#### ACTIVITY
Look for the string "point" in the listing below and copy every line in which it appears.

____

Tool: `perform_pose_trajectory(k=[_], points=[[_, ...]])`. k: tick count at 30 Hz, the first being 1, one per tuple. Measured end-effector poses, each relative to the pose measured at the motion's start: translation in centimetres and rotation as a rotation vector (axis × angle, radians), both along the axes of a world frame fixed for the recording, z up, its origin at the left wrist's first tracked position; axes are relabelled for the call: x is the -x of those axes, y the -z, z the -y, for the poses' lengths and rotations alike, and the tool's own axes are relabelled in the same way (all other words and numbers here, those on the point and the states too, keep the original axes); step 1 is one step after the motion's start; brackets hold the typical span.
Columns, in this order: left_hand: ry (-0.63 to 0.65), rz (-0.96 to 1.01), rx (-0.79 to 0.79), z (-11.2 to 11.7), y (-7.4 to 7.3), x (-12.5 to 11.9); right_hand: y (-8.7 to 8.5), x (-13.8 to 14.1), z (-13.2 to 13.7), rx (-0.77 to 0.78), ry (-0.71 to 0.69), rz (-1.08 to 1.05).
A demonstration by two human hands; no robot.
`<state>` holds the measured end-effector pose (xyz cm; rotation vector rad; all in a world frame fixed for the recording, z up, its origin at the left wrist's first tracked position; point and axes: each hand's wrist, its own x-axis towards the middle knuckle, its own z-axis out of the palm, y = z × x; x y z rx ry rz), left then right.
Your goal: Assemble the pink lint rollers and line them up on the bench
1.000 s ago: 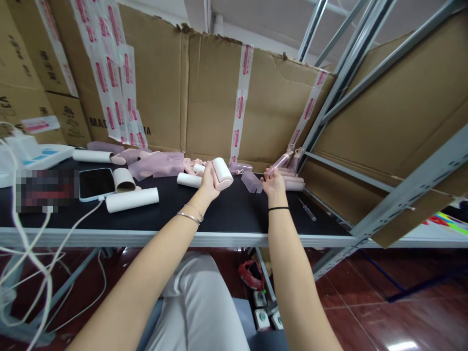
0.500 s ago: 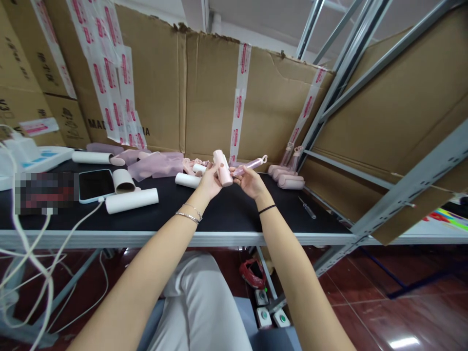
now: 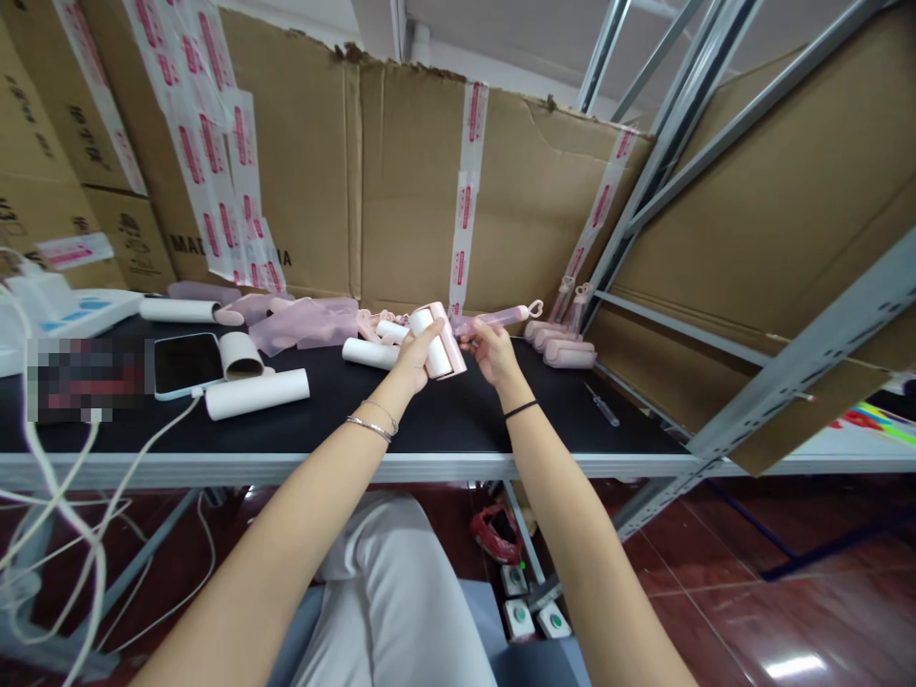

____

#### SOLUTION TO THE EXERCISE
Tool: `perform_pose_trajectory(k=[_], points=[[_, ...]])`. k: tick count at 30 Hz, the first being 1, one per tuple. Measured end-effector poses, each relative to the pose measured at the motion's start: translation in centimetres and rotation as a rotation vector (axis × angle, radians), both along the axes of a world frame fixed for the recording, z up, its origin at the left wrist's first tracked position; axes are relabelled for the call: x is the -x of those axes, y the -z, z the -y, for the poses' lengths and rotations alike, and the tool's own axes are relabelled in the same way (all other words and numbers here, those on the point and the states too, keep the original axes); step 1 is one step after the motion's start; brackets hold the typical span.
`<state>` holds the measured end-effector pose (xyz cm; rotation vector rad; all in a world frame fixed for the recording, z up, its origin at the left wrist's first tracked position; point and axes: each hand's wrist, its own x-axis towards the middle knuckle, its own z-axis out of the palm, y = z × x; x y z rx ry rz), left then right.

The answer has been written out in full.